▶ _WHAT YOU NEED TO DO_: Leaving out the pictures, retype exactly the lines from the one holding "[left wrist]" through the end of the material.

========

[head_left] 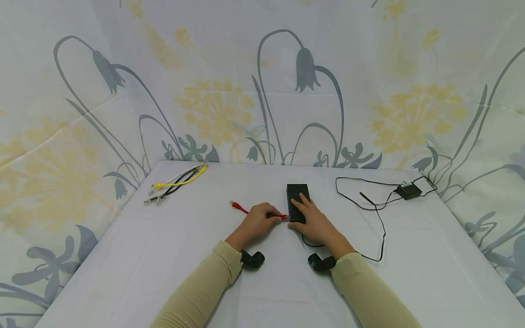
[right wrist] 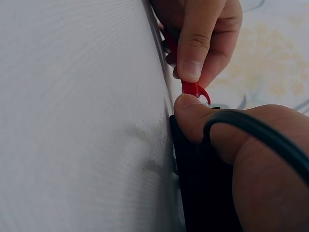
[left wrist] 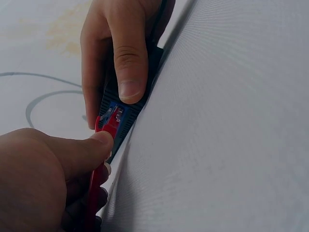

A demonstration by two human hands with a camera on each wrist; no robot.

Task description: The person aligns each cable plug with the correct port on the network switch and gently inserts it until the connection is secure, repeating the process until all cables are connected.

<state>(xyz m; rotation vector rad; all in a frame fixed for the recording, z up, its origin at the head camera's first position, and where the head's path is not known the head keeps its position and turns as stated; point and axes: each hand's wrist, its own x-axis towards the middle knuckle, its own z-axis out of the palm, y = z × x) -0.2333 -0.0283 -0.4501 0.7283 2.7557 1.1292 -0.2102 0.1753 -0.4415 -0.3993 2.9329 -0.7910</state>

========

▶ _RESPONSE_:
[left wrist] 

A demonstration by two human hands with a camera on each wrist; no robot.

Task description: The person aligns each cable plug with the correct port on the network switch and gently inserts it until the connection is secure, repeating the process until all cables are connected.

<state>(xyz m; rotation vector rad; all in a frame fixed for the recording, z up, its origin at the head camera's first position, and where the head's path is not known the head keeps its position and turns as stated; point and axes: each hand's wrist, its own x-axis towards the middle knuckle, its own z-axis out of the palm, y = z × x) -0.2333 -0.0283 -0.4501 0.7283 2.7557 1.1292 -0.2102 0.1753 -0.4415 -0.3993 2.9329 -0.7910</state>

Nothing further is required of the output.